▶ _DIRECTIONS_:
Give back all of the data exactly. Leave nothing out.

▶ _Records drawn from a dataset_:
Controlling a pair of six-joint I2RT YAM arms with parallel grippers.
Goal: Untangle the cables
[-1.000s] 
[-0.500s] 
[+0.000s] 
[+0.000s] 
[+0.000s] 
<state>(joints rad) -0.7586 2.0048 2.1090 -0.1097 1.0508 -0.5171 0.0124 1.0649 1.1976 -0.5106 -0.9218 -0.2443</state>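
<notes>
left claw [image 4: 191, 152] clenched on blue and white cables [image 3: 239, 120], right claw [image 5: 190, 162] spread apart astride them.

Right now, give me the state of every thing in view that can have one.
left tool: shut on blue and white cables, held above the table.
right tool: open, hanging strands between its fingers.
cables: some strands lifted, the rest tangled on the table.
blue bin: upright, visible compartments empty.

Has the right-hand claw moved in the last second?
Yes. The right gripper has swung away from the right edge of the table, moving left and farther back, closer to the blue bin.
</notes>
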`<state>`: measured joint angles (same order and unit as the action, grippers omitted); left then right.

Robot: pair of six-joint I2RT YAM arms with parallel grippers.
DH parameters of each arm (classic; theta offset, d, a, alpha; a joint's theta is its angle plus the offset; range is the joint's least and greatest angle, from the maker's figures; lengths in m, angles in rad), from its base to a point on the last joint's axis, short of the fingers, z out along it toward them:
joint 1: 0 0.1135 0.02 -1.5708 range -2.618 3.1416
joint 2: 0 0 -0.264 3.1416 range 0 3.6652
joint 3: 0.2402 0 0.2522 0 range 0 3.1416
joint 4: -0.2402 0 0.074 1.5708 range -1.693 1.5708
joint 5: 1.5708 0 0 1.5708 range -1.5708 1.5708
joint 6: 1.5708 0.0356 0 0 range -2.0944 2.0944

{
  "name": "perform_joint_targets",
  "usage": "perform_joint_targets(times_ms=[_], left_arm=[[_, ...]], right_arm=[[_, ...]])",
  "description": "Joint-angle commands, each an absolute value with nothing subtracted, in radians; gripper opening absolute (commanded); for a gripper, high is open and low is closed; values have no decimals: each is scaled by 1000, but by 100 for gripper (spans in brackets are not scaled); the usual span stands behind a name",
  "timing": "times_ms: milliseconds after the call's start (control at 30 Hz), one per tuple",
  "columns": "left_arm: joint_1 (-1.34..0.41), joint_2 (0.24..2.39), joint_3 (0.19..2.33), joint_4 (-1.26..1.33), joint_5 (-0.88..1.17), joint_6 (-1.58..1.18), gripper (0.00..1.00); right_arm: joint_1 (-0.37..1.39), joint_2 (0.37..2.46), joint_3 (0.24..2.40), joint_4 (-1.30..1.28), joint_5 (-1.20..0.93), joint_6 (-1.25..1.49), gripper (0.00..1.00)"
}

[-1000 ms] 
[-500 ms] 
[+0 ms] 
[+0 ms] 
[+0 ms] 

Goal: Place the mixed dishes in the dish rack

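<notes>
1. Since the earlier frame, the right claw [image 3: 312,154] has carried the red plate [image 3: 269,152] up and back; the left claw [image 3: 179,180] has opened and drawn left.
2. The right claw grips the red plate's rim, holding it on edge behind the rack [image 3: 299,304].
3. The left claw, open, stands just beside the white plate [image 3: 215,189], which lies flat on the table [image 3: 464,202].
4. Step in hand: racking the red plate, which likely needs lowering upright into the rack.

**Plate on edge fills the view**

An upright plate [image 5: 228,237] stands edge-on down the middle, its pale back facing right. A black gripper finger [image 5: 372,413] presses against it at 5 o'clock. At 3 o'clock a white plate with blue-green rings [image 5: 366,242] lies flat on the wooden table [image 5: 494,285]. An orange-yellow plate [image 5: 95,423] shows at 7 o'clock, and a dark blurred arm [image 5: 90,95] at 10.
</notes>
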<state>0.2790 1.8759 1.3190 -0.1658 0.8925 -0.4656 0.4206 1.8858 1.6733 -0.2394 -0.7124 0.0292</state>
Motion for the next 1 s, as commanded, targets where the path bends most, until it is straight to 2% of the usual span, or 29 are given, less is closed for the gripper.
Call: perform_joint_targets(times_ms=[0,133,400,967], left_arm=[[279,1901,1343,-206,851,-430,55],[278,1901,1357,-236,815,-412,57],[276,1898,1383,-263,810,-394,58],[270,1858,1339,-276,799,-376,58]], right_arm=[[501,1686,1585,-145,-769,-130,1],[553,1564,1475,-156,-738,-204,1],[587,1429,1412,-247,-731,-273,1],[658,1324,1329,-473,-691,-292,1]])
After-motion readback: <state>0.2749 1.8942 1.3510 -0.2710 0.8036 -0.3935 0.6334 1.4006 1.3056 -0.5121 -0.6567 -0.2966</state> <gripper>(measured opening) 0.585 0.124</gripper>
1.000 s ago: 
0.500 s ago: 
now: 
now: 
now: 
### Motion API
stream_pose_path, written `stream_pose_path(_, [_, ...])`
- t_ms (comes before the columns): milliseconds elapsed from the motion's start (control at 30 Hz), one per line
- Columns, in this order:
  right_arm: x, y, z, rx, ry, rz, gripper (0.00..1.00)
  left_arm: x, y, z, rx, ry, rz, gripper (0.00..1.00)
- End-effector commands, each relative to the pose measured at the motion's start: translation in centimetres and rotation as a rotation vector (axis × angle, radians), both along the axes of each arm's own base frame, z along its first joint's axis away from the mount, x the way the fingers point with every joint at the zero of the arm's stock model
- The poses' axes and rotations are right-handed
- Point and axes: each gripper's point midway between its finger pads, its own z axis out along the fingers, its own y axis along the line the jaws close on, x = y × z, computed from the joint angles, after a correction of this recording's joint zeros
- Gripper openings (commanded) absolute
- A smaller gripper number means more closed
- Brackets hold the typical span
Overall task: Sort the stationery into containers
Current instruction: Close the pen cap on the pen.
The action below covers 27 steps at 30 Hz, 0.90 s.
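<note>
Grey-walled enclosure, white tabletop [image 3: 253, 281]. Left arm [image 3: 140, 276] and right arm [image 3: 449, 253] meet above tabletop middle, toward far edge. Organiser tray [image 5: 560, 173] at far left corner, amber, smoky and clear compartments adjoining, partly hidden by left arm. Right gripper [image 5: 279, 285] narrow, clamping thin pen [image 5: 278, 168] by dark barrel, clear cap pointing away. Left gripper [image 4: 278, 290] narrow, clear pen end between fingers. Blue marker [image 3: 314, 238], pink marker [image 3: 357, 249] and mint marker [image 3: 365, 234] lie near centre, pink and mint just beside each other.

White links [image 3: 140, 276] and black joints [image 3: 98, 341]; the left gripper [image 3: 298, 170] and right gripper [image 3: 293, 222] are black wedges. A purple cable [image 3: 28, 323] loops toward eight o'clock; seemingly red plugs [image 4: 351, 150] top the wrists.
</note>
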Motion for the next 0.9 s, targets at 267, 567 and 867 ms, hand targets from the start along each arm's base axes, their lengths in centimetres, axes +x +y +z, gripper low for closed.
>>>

▶ _WRITTEN RESPONSE_:
Controlling a pair of six-joint I2RT YAM arms with parallel grippers.
Goal: Untangle the cables
[-1.000s] 
[-0.500s] 
[+0.000s] 
[+0.000s] 
[+0.000s] 
<state>(joints rad) -0.7586 2.0048 2.1090 -0.1097 1.0508 -0.5171 0.0124 1.0649 1.1976 -0.5106 -0.9218 -0.2443</state>
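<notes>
left claw [image 4: 191, 152] clenched on blue and white cables [image 3: 239, 120], right claw [image 5: 190, 162] spread apart astride them.

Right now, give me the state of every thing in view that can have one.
left tool: shut on blue and white cables, held above the table.
right tool: open, hanging strands between its fingers.
cables: some strands lifted, the rest tangled on the table.
blue bin: upright, visible compartments empty.

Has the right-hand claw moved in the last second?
Yes. The right gripper has swung away from the right edge of the table, moving left and farther back, closer to the blue bin.
</notes>
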`<state>`: measured joint angles (same order and unit as the action, grippers omitted); left then right.

Robot: pair of six-joint I2RT YAM arms with parallel grippers.
DH parameters of each arm (classic; theta offset, d, a, alpha; a joint's theta is its angle plus the offset; range is the joint's least and greatest angle, from the maker's figures; lengths in m, angles in rad), from its base to a point on the last joint's axis, short of the fingers, z out along it toward them:
joint 1: 0 0.1135 0.02 -1.5708 range -2.618 3.1416
joint 2: 0 0 -0.264 3.1416 range 0 3.6652
joint 3: 0.2402 0 0.2522 0 range 0 3.1416
joint 4: -0.2402 0 0.074 1.5708 range -1.693 1.5708
joint 5: 1.5708 0 0 1.5708 range -1.5708 1.5708
joint 6: 1.5708 0.0356 0 0 range -2.0944 2.0944

{
  "name": "perform_joint_targets",
  "usage": "perform_joint_targets(times_ms=[_], left_arm=[[_, ...]], right_arm=[[_, ...]])",
  "description": "Joint-angle commands, each an absolute value with nothing subtracted, in radians; gripper opening absolute (commanded); for a gripper, high is open and low is closed; values have no decimals: each is scaled by 1000, but by 100 for gripper (spans in brackets are not scaled); the usual span stands behind a name",
  "timing": "times_ms: milliseconds after the call's start (control at 30 Hz), one per tuple",
  "columns": "left_arm: joint_1 (-1.34..0.41), joint_2 (0.24..2.39), joint_3 (0.19..2.33), joint_4 (-1.26..1.33), joint_5 (-0.88..1.17), joint_6 (-1.58..1.18), gripper (0.00..1.00); right_arm: joint_1 (-0.37..1.39), joint_2 (0.37..2.46), joint_3 (0.24..2.40), joint_4 (-1.30..1.28), joint_5 (-1.20..0.93), joint_6 (-1.25..1.49), gripper (0.00..1.00)"
}

[-1000 ms] 
[-500 ms] 
[+0 ms] 
[+0 ms] 
[+0 ms] 

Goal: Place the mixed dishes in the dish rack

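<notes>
1. Since the earlier frame, the right claw [image 3: 312,154] has carried the red plate [image 3: 269,152] up and back; the left claw [image 3: 179,180] has opened and drawn left.
2. The right claw grips the red plate's rim, holding it on edge behind the rack [image 3: 299,304].
3. The left claw, open, stands just beside the white plate [image 3: 215,189], which lies flat on the table [image 3: 464,202].
4. Step in hand: racking the red plate, which likely needs lowering upright into the rack.

**Plate on edge fills the view**

An upright plate [image 5: 228,237] stands edge-on down the middle, its pale back facing right. A black gripper finger [image 5: 372,413] presses against it at 5 o'clock. At 3 o'clock a white plate with blue-green rings [image 5: 366,242] lies flat on the wooden table [image 5: 494,285]. An orange-yellow plate [image 5: 95,423] shows at 7 o'clock, and a dark blurred arm [image 5: 90,95] at 10.
</notes>
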<state>0.2790 1.8759 1.3190 -0.1658 0.8925 -0.4656 0.4206 1.8858 1.6733 -0.2394 -0.7124 0.0292</state>
Motion for the next 1 s, as commanded, targets where the path bends most, until it is straight to 2% of the usual span, or 29 are given, less is closed for the gripper.
Call: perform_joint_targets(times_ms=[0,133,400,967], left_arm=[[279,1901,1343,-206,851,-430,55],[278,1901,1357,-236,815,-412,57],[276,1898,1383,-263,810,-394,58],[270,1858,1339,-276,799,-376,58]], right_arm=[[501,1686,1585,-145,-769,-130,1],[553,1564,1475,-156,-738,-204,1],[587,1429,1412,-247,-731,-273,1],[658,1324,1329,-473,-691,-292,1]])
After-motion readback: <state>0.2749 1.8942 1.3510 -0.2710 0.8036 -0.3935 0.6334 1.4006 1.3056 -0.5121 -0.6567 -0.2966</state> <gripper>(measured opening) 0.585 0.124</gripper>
1.000 s ago: 
0.500 s ago: 
now: 
now: 
now: 
### Motion API
stream_pose_path, written `stream_pose_path(_, [_, ...])`
- t_ms (comes before the columns): milliseconds elapsed from the motion's start (control at 30 Hz), one per line
- Columns, in this order:
  right_arm: x, y, z, rx, ry, rz, gripper (0.00..1.00)
  left_arm: x, y, z, rx, ry, rz, gripper (0.00..1.00)
- End-effector commands, each relative to the pose measured at the motion's start: translation in centimetres and rotation as a rotation vector (axis × angle, radians), both along the axes of each arm's own base frame, z along its first joint's axis away from the mount, x the way the fingers point with every joint at the zero of the arm's stock model
- The poses' axes and rotations are right-handed
- Point and axes: each gripper's point midway between its finger pads, its own z axis out along the fingers, its own y axis along the line the jaws close on, x = y × z, computed from the joint angles, after a correction of this recording's joint zeros
- Gripper openings (commanded) absolute
- A smaller gripper number means more closed
- Brackets hold the typical span
Overall task: Sort the stationery into containers
Current instruction: Close the pen cap on the pen.
The action below covers 27 steps at 30 Hz, 0.90 s.
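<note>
Grey-walled enclosure, white tabletop [image 3: 253, 281]. Left arm [image 3: 140, 276] and right arm [image 3: 449, 253] meet above tabletop middle, toward far edge. Organiser tray [image 5: 560, 173] at far left corner, amber, smoky and clear compartments adjoining, partly hidden by left arm. Right gripper [image 5: 279, 285] narrow, clamping thin pen [image 5: 278, 168] by dark barrel, clear cap pointing away. Left gripper [image 4: 278, 290] narrow, clear pen end between fingers. Blue marker [image 3: 314, 238], pink marker [image 3: 357, 249] and mint marker [image 3: 365, 234] lie near centre, pink and mint just beside each other.

White links [image 3: 140, 276] and black joints [image 3: 98, 341]; the left gripper [image 3: 298, 170] and right gripper [image 3: 293, 222] are black wedges. A purple cable [image 3: 28, 323] loops toward eight o'clock; seemingly red plugs [image 4: 351, 150] top the wrists.
</note>
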Motion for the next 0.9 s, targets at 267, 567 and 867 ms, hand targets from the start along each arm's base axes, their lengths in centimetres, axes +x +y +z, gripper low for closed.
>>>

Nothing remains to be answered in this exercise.